Bergamo – Il problema dei richiedenti asilo continua a suscitare un ampio dibattito pubblico sul nostro territorio a livello nazionale. Qualche giorno fa, addirittura, il nostro sindaco Giorgio Gori si è recato in Vaticano, con altri suoi 80 colleghi, all’incontro “Europa; i rifugiati sono nostri fratelli” per discutere del problema dell’accoglienza migranti. Gori ha le idee chiare: “O si soccorrono o si abbandonano alla morte. È necessario studiare un nuovo percorso d’integrazione attraverso un sistema d’accoglienza fondato sulla formazione, sul lavoro e sull’utilità sociale”.
Non la pensa allo stesso modo la prefettura di Bergamo che, il 2 settembre 2016, ha disposto un provvedimento per cui una grossa fetta dei richiedenti asilo, accolti nelle strutture del territorio bergamasco, potrebbero finire per strada.
Nel documento si legge chiaramente: “I migranti con provvedimento di rigetto della Commissione (diniego) possono proporre ricorso in Corte d’appello ma perdono il diritto a restare in accoglienza dopo 3 (tre) giorni dalla notifica della decisione del Tribunale”. In poche parole, alcuni di coloro che hanno avviato la procedura della richiesta d’asilo, dovranno lasciare i CAS (centri d’accoglienza straordinaria), cioè le strutture in cui finora sono stati accolti.
Quando un migrante arriva in Italia e avvia la richiesta d’asilo, i passaggi sono fondamentalmente tre. Il primo è di essere ascoltato dalla Commissione territoriale per il riconoscimento della protezione internazionale, in cui il migrante spiega le sue ragioni. Il secondo si avvia nel momento in cui le ragioni per l’asilo risultano insufficienti: questo è il primo diniego. Il migrante ha quindi diritto a fare ricorso e anche in questo caso la risposta può essere negativa (secondo diniego). La sua ultima possibilità è ricorrere in Corte d’appello e attendere il verdetto. Finora l’accoglienza nelle strutture era garantita fino alla fine dell’iter, fino cioè alla decisione della corte d’appello.
Ma per la prefettura di Bergamo ora bisogna cambiare; chi ricorre in appello deve subito uscire dalle strutture e ha tre giorni per prepararsi alla totale incertezza. Anche perché queste persone avranno il diritto di rimanere sul suolo italiano, ma non quello di rimanere nelle strutture d’accoglienza: i migranti che usciranno dai centri non sapranno dove andare, anche perché nella circolare della prefettura non ci sono indicazioni a riguardo.

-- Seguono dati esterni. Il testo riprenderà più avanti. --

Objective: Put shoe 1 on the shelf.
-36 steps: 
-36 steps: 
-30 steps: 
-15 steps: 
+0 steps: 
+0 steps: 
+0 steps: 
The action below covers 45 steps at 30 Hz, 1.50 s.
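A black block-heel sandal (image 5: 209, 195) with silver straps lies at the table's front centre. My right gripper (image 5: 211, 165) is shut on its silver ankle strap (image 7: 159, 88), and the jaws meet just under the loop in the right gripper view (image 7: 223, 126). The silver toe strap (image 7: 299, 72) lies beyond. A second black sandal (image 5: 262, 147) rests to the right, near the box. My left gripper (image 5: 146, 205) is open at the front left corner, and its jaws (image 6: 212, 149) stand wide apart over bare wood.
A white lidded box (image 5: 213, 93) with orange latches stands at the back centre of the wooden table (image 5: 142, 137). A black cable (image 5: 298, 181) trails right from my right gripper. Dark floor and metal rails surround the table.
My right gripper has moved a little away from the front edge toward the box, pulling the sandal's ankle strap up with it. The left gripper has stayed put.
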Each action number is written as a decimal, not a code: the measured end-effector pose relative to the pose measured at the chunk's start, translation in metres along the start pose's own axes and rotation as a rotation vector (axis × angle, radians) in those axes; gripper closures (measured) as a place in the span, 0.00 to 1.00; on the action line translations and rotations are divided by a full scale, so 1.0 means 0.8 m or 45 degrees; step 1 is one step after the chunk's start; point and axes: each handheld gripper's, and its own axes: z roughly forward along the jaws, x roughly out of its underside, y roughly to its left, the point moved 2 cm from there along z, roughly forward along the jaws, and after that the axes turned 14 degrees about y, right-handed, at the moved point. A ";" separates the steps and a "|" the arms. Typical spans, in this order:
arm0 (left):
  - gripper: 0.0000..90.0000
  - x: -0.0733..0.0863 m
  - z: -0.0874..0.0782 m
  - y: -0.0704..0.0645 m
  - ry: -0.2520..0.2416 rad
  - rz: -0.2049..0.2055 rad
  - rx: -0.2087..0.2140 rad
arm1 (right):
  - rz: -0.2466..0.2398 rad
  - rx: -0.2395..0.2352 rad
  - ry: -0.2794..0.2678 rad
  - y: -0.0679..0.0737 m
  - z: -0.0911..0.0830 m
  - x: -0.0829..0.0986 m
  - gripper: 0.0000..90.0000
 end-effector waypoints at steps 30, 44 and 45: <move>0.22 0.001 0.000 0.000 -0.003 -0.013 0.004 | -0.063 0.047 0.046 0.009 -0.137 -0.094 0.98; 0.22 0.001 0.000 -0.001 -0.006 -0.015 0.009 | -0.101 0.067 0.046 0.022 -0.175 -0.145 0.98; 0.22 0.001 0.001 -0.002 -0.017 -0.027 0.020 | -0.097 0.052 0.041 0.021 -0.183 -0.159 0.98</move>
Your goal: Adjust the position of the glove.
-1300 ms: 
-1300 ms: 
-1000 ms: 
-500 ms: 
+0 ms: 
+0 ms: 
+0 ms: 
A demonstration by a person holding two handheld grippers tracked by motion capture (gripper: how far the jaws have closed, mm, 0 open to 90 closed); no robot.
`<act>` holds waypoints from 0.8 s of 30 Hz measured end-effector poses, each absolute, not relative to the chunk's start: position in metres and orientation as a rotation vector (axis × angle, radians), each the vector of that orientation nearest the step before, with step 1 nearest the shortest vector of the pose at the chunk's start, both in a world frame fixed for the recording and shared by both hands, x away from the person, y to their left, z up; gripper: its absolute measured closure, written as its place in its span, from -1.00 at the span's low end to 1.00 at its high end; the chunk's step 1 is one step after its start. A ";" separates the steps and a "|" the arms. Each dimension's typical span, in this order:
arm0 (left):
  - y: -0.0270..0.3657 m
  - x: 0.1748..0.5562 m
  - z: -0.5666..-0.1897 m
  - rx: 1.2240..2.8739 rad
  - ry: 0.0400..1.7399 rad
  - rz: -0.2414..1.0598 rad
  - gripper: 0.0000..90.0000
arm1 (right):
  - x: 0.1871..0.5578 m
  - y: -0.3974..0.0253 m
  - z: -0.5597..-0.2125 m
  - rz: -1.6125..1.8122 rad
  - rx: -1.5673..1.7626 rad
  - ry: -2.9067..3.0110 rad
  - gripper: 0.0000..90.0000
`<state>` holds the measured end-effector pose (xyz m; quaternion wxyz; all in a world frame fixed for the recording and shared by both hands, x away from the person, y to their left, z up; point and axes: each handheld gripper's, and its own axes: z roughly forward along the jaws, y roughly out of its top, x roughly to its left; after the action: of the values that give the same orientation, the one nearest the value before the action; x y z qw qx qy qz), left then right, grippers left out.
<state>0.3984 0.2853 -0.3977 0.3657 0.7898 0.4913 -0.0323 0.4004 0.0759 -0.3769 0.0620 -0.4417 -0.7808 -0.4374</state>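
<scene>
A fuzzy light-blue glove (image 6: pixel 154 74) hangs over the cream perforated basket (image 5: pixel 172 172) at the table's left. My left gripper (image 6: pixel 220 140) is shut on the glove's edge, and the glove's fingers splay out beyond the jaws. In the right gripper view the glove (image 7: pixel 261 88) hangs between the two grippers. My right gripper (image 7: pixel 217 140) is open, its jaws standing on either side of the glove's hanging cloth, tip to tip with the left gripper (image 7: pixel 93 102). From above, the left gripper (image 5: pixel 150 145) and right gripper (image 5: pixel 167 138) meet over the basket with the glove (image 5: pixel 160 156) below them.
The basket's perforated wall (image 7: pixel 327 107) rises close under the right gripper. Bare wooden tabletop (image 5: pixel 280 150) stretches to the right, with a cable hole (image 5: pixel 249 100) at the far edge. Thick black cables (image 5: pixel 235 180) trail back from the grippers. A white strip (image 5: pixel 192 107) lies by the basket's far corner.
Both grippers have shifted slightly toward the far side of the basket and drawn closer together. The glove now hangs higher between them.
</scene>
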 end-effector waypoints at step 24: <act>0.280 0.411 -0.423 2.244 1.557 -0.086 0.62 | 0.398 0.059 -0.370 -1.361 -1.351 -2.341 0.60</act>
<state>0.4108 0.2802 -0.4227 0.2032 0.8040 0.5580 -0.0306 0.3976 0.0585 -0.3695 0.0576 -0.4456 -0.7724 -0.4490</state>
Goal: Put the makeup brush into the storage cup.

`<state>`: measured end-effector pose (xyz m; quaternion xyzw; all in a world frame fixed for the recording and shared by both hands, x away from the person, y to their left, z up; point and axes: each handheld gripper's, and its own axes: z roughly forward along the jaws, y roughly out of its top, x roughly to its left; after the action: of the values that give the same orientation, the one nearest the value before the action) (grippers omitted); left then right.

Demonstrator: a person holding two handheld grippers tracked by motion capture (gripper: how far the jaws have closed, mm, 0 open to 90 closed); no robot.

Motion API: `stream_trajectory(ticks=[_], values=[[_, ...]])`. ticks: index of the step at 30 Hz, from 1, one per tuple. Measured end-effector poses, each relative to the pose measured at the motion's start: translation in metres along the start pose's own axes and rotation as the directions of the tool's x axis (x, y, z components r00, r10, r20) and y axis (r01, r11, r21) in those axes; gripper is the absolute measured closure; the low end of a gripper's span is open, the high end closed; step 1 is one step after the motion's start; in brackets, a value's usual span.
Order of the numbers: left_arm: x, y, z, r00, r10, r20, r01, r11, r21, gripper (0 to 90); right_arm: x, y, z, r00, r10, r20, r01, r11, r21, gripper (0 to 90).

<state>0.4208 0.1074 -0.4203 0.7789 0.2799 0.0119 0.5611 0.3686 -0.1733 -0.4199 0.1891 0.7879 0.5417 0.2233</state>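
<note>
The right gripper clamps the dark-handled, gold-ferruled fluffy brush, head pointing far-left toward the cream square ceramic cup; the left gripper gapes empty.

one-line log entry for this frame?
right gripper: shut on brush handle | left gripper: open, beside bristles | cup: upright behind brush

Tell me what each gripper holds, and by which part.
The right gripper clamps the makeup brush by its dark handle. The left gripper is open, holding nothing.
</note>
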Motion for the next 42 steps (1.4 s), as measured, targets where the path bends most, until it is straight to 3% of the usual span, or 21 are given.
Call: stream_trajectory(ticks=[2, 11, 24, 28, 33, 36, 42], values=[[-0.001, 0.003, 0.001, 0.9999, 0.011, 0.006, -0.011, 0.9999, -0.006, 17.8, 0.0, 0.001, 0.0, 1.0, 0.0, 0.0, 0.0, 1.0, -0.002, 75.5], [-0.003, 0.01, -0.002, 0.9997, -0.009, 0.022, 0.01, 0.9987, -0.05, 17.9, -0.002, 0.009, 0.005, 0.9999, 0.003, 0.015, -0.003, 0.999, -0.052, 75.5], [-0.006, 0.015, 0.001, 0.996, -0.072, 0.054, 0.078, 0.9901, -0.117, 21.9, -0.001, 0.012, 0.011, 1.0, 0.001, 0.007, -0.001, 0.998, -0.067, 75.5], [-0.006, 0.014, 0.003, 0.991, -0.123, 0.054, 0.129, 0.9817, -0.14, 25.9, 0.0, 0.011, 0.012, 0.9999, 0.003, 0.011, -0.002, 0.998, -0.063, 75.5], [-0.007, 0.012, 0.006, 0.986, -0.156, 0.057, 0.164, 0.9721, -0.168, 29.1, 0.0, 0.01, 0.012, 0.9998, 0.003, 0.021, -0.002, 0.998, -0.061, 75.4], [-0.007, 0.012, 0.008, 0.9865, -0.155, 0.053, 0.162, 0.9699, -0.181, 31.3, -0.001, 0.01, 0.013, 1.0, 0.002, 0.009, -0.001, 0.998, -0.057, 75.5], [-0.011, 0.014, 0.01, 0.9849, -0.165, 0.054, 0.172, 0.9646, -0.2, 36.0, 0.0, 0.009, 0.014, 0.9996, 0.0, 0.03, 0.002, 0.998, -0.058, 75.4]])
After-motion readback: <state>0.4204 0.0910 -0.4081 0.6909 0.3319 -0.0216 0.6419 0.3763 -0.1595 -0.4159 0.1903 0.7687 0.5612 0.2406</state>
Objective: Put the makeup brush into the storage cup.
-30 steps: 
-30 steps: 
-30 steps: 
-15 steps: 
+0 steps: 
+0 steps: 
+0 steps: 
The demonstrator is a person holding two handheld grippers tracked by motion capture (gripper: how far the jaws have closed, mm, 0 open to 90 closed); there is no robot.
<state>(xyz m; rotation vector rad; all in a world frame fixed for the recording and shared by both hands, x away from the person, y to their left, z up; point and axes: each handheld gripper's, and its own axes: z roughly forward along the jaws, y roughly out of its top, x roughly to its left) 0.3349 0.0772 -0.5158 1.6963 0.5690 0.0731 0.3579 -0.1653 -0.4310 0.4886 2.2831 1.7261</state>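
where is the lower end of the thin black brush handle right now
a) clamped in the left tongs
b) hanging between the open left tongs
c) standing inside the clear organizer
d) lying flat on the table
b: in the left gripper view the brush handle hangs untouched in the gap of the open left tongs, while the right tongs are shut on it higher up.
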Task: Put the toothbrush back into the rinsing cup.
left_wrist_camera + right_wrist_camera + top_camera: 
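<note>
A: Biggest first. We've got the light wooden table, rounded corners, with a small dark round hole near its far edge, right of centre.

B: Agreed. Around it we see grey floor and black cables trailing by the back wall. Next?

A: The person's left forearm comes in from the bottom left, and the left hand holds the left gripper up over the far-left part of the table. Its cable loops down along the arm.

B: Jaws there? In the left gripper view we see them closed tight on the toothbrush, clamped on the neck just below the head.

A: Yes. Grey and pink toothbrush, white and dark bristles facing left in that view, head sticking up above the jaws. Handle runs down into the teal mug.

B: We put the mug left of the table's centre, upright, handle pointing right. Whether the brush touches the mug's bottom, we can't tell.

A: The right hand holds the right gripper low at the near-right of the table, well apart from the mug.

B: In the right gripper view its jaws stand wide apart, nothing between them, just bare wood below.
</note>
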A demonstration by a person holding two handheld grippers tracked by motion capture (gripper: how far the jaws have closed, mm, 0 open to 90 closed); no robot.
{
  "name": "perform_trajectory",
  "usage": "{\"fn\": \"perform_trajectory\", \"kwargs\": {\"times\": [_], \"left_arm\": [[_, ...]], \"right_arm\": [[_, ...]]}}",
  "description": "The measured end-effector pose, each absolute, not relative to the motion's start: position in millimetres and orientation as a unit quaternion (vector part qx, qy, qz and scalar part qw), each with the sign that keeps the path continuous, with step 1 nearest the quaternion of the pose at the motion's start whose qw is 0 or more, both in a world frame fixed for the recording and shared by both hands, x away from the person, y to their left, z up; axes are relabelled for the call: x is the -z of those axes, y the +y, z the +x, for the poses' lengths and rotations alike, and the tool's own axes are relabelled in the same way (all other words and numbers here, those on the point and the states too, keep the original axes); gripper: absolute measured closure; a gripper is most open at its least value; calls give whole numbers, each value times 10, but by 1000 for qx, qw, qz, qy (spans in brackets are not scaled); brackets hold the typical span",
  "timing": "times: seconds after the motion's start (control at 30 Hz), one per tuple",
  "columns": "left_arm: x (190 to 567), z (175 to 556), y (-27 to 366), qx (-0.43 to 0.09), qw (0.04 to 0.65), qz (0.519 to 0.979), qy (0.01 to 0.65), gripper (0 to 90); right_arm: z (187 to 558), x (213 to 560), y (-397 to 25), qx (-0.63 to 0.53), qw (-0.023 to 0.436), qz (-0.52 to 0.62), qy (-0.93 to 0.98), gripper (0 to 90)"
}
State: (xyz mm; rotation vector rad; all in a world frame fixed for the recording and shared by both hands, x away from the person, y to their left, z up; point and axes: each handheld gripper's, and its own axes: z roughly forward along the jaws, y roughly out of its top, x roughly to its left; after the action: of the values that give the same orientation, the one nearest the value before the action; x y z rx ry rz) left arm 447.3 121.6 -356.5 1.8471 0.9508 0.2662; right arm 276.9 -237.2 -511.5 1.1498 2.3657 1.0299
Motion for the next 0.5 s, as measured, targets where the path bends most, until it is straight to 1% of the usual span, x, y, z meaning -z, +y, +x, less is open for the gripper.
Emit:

Quante potenzialmente potrebbero essere queste persone? I dati riepilogativi della Prefettura aggiornati all’11 maggio 2016 parlano di un totale di 1518 persone. Ognuna di loro ha avviato la procedura per la richiesta d’asilo in momenti diversi. Non sappiamo ancora quante possano essere le persone che verranno “sfrattate” dai centri.
La decisione della prefettura potrebbe potenzialmente scatenare il caos sul nostro territorio, in particolare in un periodo come questo in cui le temperature calano ogni giorno e non aiutano coloro che non hanno un posto dove dormire. L’interrogativo sul destino di queste persone rimane irrisolto; viene da chiedersi se, chi ha scritto e firmato la circolare, si sia posto questo problema o abbia delegato a un formale “questa è la procedura” la responsabilità umana di questa decisione.